Iconic British bootmaker Dr Martens has confirmed it will IPO, floating on the London Stock Exchange in February after more than 60 years in business.
The official statement firms up intentions to float released on the 11 January.
Final offer pricing will be announced following the book-building process, although it has been reported elsewhere that it could be worth as much as £3bn ($4.1bn).
Goldman Sachs (GS) and Morgan Stanley (MS) are joint global co-ordinators for the offering, while Barclays (BCS), HSBC (HSBA.L), Bank of America-Merrill Lynch (BAC) and RBC Europe have been roped in as joint bookrunner in Europe.
Dr Martens appears to have weathered the economic fallout of the coronavirus pandemic well, despite it taking a toll on the retail sector overall. Its group revenue was £318m in the six months ended 30 September 2020, a rise of 18% year-on-year.

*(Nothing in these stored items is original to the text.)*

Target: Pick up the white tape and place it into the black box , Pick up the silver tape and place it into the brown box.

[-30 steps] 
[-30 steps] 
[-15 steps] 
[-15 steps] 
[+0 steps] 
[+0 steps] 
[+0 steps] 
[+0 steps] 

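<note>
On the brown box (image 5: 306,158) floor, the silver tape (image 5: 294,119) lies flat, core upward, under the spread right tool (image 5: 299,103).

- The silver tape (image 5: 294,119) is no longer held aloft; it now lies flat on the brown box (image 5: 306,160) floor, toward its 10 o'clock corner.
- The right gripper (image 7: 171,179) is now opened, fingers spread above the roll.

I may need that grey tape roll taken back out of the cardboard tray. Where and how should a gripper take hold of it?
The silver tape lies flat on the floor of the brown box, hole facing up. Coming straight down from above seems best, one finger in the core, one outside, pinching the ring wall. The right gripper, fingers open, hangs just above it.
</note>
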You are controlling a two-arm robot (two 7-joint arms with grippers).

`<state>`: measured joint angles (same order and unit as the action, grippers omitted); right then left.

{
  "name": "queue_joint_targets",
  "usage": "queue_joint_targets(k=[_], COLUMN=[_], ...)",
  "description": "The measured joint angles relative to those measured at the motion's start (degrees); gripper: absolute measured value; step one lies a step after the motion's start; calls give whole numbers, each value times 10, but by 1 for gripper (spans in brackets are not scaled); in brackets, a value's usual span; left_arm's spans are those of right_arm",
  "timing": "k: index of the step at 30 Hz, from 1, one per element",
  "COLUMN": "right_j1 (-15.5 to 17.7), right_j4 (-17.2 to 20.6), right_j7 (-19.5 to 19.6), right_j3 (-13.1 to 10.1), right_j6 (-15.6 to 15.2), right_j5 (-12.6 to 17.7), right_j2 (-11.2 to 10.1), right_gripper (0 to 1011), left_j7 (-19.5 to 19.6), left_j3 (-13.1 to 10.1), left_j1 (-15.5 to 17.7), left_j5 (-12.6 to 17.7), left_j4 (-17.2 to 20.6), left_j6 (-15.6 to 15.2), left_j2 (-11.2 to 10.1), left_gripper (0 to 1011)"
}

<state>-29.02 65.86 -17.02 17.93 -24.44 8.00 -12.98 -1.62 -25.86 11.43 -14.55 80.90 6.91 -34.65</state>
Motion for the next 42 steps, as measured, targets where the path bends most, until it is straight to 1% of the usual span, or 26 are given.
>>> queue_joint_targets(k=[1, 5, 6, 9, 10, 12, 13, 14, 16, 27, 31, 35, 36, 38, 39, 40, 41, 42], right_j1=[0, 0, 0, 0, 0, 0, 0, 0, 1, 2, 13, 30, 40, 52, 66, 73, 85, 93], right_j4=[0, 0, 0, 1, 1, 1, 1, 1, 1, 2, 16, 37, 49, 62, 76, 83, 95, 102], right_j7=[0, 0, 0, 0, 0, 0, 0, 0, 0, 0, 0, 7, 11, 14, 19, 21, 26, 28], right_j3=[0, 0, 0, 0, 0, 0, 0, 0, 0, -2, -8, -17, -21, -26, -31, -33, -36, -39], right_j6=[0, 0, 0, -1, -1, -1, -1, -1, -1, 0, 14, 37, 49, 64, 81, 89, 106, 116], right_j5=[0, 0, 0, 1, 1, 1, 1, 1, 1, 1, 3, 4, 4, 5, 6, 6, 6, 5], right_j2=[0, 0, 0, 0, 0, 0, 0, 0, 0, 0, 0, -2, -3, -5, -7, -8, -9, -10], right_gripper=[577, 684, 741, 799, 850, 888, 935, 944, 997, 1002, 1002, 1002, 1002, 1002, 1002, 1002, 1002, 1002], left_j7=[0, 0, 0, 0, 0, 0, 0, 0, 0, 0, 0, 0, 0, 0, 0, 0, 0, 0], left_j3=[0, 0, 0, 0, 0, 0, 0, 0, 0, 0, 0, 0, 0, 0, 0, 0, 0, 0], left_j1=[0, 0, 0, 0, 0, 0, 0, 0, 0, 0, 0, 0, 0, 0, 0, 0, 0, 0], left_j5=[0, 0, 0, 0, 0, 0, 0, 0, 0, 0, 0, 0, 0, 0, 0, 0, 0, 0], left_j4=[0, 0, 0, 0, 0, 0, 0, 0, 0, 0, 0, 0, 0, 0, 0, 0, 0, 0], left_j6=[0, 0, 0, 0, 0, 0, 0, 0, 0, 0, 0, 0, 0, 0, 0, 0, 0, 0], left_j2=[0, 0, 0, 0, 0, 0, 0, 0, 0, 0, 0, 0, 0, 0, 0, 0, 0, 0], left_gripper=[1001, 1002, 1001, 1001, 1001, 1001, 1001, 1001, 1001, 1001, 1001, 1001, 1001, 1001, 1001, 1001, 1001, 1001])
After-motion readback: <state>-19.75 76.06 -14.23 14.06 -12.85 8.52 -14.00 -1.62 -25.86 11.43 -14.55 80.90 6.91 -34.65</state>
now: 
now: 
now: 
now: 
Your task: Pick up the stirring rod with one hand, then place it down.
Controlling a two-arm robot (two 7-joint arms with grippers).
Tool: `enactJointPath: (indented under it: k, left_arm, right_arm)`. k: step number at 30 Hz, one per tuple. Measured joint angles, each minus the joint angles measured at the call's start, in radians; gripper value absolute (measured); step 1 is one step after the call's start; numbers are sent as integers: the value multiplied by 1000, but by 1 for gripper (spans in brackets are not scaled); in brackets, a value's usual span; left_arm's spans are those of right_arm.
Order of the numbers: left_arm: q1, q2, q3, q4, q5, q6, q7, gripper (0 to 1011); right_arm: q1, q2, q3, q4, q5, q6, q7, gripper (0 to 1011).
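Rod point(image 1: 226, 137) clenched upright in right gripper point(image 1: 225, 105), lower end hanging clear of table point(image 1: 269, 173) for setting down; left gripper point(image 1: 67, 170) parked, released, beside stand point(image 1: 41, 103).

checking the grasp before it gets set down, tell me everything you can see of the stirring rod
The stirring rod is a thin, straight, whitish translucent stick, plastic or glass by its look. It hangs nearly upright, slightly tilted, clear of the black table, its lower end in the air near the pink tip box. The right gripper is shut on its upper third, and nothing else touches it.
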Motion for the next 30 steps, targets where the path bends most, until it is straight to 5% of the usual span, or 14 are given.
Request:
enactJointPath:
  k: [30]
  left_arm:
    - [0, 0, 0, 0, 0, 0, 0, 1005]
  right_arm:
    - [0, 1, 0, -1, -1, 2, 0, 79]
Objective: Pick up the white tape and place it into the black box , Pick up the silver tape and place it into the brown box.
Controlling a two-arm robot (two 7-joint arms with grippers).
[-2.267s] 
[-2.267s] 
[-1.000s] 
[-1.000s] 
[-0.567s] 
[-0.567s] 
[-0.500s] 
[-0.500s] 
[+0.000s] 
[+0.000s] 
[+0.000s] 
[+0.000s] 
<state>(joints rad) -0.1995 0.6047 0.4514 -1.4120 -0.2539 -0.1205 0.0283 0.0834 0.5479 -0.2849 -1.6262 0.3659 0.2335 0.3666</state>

It repaid its furlough money back to the British government in August following good financial results.
The company sells more than 11 million pairs of shoes every year in around 60 countries.
The float comes nearly seven years after the company was bought by private equity group Permira Sales for £300m. Sales under the new ownership have surged, rising from £160m in 2013 to £672m in the year to March 2020.
The company has said there would be no sale of new shares in the IPO, which would give the company a free float of at least 25%. It expects that it would be eligible for inclusion in the FTSE UK indices.
It is also expected that shares representing up to a further 15% of the offer will be made available pursuant to an over-allotment option.
Further details will be released with the company’s prospectus, which has not yet been published.